子育て1コマ漫画エッセイ『年中無休』 no.02『お絵描き』
「わぁ、すごいすごい!線が引けるようになった!」と、子どもの成長に喜んだのもつかの間。目を離した隙に部屋中カラフルな線だらけ、そして消しても消しても落書きされた…。
「この家は借りてるの。汚さない。絵を描いていいのは紙だけ」と同じことを言い続けた。紙は紙でも、絵本に落書きした時もありましたっけ…。ここに描くのはOK、ここはダメと、懲りずにめげずに言い続けた結果、最近はどこに描けばいいかが、やっとわかってくれた。よかったよかった。
仕事柄、不要になったゲラ(本が出版される前、内容をチェックするために紙へ出力された原稿)がたくさんあるので、もっぱら子どものお絵描きは、その裏。毎日、飽きることなく家族の顔や雨や虹など、身近なものを描いている。
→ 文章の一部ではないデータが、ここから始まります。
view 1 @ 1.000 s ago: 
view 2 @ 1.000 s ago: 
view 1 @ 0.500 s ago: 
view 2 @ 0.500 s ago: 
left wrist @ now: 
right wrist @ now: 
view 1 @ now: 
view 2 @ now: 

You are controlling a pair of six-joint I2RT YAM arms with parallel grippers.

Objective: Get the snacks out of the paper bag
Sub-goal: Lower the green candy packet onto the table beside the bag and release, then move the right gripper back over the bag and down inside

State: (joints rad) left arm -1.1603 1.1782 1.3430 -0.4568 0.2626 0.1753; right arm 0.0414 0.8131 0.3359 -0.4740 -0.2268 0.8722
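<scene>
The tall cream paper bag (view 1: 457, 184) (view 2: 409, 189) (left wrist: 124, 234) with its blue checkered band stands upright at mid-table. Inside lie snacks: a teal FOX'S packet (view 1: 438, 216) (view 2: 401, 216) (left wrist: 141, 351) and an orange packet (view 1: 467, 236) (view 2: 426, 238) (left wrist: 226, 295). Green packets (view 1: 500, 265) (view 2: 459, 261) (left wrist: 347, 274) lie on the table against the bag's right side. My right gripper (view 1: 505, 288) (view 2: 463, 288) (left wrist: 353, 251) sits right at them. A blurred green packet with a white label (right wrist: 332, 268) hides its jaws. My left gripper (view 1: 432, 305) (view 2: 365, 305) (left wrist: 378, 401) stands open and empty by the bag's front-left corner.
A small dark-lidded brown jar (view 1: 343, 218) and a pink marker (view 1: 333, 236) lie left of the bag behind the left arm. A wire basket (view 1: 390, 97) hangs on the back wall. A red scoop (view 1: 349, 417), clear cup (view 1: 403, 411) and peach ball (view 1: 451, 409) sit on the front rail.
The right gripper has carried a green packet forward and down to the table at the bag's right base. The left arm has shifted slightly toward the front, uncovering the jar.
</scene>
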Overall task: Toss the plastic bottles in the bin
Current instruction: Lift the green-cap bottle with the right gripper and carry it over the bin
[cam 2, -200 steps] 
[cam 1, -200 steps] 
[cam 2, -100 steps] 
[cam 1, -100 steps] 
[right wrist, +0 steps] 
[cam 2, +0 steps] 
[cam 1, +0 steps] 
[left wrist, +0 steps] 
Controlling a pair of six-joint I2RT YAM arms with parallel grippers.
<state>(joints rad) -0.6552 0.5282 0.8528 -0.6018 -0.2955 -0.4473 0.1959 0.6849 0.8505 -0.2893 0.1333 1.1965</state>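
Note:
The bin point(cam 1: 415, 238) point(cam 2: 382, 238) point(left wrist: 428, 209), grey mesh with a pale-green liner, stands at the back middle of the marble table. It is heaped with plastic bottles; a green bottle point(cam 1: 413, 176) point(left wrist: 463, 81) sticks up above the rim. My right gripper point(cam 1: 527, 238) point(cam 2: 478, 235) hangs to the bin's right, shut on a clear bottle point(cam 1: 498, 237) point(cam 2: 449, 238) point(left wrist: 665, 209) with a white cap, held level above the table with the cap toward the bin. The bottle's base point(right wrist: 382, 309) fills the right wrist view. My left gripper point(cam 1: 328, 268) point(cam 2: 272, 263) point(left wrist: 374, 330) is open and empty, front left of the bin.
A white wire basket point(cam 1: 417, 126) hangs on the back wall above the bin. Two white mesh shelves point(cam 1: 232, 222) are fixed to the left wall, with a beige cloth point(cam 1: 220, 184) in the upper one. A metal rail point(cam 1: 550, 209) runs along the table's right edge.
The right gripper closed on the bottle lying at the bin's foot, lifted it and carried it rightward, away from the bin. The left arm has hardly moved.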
ある日、子ども、円のようなものをグルグル描いていた。それを見ていた旦那。「あ、これ、ひらがなの『の』みだいなね」と、そのグルグルの中から『の』のようなものを指差した。そして、紙をひっくり返し、ゲラの中の『の』の字を指差し、これが『の』、と子どもに教えた。すると、子どもは「あっ、ここにも『の』がある!」と、お絵描きの時間から、『の』探しゲームへと遊びは移った。その遊び以来、街や絵本、TVなどに『の』が登場すると、得意げに私に報告する子どもであった。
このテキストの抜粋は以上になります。